Strikes over EU Austerity Measures
Protesters hit streets across Europe.
In Belgium, tens of thousands of people march through Brussels in protest of the government's austerity measures, which would cut pensions, education, and social funds.
In Greece, transport in the country's capital was halted for five hours as employees from buses, trains, and the underground staged a walkout Wednesday.
Workers have been protesting here since the government announced a series of cost-cutting measures to reduce the country's debt.
And in Spain, Prime Minister Zapatero's Socialist government faced the nation's first general strike in eight years - as transport workers gave broad support to a strike to protest harsh cuts intended to reduce Spain's budget deficit.
A prominent opposition leader blames the current economic environment in Spain on Zapatero, but the prime minister says the economic facts speak for themselves.

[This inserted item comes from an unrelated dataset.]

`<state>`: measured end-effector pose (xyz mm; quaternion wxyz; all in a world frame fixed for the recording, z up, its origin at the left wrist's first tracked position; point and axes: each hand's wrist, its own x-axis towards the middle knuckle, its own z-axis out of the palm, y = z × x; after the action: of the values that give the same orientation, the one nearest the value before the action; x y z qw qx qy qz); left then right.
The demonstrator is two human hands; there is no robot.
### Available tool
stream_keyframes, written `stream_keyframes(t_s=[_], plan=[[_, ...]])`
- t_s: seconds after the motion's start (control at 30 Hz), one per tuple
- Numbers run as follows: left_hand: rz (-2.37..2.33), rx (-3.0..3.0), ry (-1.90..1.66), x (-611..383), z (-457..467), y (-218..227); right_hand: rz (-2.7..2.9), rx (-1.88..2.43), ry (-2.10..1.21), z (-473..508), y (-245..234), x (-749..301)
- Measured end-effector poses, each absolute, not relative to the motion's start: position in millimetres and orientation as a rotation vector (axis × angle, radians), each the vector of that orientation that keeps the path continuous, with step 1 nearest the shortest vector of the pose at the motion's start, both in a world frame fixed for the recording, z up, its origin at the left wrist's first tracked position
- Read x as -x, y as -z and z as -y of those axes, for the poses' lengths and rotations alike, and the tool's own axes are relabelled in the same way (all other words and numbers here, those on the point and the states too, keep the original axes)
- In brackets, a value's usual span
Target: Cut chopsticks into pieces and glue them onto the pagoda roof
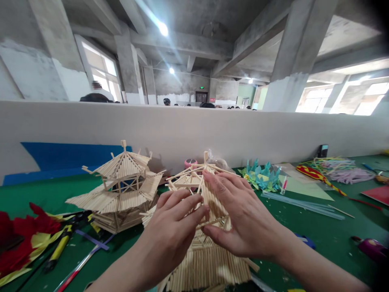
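In the middle of the head view stands a pavilion model of thin wooden sticks [209, 263], its upper roof partly framed and its lower roof covered in rows of sticks. My left hand [173, 233] reaches in from the left, fingers bent and close together at the upper roof; its thumb is hidden, and I cannot make out what it pinches. Across the right side of that roof lies my right hand [240, 211], fingers stretched along the sticks and thumb apart below. A second, two-tiered stick pavilion [121, 194] stands to the left, touched by neither hand.
Red and yellow paper [24, 229] and a yellow-handled tool [59, 247] lie at left. Behind are a blue sheet [75, 158] and a low white partition [182, 132]. At right are a turquoise paper piece [263, 176], translucent glue sticks [306, 205] and a purple object [372, 247].
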<state>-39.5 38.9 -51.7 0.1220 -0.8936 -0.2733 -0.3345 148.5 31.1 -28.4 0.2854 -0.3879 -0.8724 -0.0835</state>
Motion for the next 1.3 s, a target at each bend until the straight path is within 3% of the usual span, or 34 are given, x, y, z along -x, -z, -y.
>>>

[Jose Luis Rodriguez Zapatero, Spanish Prime Minister]:
"Spain has not lost quotas in the international market. That is the basic competitiveness data. All the rest are not real data they are opinions based on reports with little credibility."

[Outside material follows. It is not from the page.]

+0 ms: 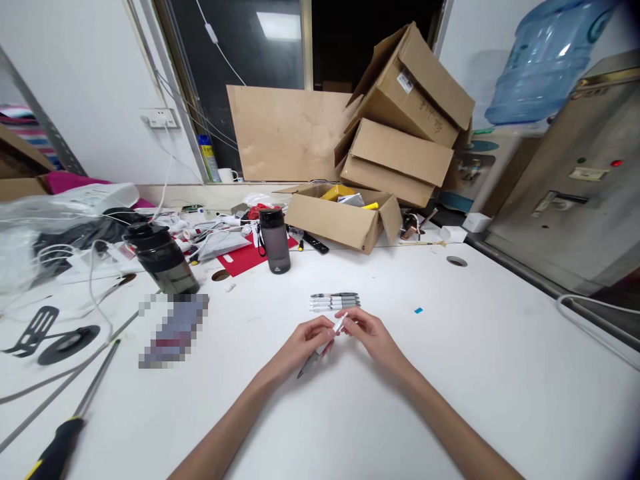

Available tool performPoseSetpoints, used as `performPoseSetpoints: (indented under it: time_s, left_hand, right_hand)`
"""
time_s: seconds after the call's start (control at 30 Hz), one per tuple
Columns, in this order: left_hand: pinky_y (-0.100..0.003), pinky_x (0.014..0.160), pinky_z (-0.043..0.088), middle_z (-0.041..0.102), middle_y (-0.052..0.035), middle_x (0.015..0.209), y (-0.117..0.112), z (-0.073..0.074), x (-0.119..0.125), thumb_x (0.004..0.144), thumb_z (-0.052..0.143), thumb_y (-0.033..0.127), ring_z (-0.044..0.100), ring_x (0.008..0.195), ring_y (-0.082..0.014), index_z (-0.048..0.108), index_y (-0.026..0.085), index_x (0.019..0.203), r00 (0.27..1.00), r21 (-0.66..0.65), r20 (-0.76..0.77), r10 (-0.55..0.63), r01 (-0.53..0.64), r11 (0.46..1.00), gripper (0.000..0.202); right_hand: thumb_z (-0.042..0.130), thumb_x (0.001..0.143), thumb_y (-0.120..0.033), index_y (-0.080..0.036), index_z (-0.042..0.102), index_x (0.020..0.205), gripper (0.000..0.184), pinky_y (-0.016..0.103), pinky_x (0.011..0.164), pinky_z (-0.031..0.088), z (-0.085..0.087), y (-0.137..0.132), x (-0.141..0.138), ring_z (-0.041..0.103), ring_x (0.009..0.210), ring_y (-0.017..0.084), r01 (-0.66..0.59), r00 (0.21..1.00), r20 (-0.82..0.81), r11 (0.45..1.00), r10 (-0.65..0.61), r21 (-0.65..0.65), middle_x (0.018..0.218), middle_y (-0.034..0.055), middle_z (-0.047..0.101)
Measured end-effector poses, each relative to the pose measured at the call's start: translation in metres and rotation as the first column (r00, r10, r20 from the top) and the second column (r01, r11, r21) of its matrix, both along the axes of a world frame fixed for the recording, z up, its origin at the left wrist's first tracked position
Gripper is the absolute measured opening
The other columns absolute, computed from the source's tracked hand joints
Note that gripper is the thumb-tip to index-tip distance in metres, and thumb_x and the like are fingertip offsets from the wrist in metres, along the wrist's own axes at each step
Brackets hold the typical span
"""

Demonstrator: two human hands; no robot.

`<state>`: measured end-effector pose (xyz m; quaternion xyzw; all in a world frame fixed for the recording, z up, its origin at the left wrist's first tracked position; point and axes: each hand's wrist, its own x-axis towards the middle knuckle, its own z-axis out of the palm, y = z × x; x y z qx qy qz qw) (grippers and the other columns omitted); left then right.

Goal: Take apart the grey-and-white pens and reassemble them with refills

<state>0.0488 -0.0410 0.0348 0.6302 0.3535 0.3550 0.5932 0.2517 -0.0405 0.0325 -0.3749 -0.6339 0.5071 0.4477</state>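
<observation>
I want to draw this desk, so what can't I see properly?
Pen, head view: middle hidden by the fingers of the left hand.
Screwdriver, head view: handle end cut off by the bottom edge.
Pixelated thing, head view: details covered by blocks.
Label, head view: writing too small.

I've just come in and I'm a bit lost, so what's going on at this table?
Someone is handling a pen above the white table. The left hand holds it at a slant, and the right hand is at its white end. Just beyond the hands, several more pens lie side by side. Farther back stand a dark bottle and an open cardboard box.
</observation>
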Motion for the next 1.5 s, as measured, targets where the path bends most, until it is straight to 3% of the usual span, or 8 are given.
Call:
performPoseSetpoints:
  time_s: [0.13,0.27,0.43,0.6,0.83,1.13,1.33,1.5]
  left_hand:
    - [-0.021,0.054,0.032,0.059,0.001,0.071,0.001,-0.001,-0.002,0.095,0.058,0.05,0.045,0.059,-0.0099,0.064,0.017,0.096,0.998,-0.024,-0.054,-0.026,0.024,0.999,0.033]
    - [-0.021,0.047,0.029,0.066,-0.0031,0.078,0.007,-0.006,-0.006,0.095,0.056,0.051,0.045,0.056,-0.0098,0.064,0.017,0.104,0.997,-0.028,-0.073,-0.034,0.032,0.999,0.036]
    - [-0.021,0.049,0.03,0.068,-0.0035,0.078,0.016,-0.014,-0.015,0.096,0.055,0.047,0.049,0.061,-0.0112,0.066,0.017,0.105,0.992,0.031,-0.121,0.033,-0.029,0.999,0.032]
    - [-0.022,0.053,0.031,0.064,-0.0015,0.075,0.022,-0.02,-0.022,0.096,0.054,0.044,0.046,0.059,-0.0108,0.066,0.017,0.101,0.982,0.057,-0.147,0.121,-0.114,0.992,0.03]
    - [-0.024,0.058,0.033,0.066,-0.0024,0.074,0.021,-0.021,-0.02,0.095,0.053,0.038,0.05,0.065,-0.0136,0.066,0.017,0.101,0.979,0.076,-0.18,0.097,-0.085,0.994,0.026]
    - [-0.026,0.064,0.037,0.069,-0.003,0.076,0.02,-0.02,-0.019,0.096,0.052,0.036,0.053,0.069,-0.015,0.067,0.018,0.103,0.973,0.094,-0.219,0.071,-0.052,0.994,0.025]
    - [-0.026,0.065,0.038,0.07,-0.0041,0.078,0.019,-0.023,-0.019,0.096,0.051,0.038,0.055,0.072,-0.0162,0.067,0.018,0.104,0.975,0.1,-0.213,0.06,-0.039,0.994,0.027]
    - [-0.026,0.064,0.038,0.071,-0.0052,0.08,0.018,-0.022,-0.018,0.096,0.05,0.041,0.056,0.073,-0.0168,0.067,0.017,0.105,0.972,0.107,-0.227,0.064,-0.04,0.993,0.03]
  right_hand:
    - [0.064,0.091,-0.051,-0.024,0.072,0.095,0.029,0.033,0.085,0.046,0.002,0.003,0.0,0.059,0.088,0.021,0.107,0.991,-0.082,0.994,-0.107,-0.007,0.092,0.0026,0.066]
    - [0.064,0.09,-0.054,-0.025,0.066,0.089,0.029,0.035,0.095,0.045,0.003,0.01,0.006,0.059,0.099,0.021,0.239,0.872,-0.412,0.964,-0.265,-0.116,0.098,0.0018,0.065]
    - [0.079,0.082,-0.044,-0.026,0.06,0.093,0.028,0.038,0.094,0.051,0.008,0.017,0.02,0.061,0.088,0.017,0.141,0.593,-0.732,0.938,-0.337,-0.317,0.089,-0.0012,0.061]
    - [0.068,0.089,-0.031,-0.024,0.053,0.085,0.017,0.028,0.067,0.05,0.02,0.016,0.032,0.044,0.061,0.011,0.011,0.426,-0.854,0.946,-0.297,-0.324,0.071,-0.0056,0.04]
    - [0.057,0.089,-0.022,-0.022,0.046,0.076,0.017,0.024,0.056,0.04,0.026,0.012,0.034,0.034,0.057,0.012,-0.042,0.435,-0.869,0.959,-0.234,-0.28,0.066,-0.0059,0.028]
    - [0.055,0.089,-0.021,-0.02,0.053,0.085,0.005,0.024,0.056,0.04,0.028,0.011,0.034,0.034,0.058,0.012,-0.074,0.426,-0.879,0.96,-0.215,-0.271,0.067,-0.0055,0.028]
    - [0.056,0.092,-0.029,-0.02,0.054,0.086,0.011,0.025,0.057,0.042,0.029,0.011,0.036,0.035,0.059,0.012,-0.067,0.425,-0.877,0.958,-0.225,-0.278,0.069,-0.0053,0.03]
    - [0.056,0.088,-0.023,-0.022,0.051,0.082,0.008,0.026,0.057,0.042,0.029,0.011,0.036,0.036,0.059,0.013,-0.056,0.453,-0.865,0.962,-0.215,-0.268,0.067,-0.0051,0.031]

The leader of the European Trade Union Congress says governments should listen to the protesters' calls.
[John Monks, European Trade Union Congress Leader]:
"I hope people realise that the voice of workers is saying don't go for austerity, don't do what your predecessors did in the 1930s, don't cut all of you at the same time and risk the results that they had in the 1930s which was a great depression."
The string of protests comes as a European Day of Protest was called for Wednesday by labor groups.
Trade unions said they had called rallies in 13 European capitals from Lisbon to Helsinki.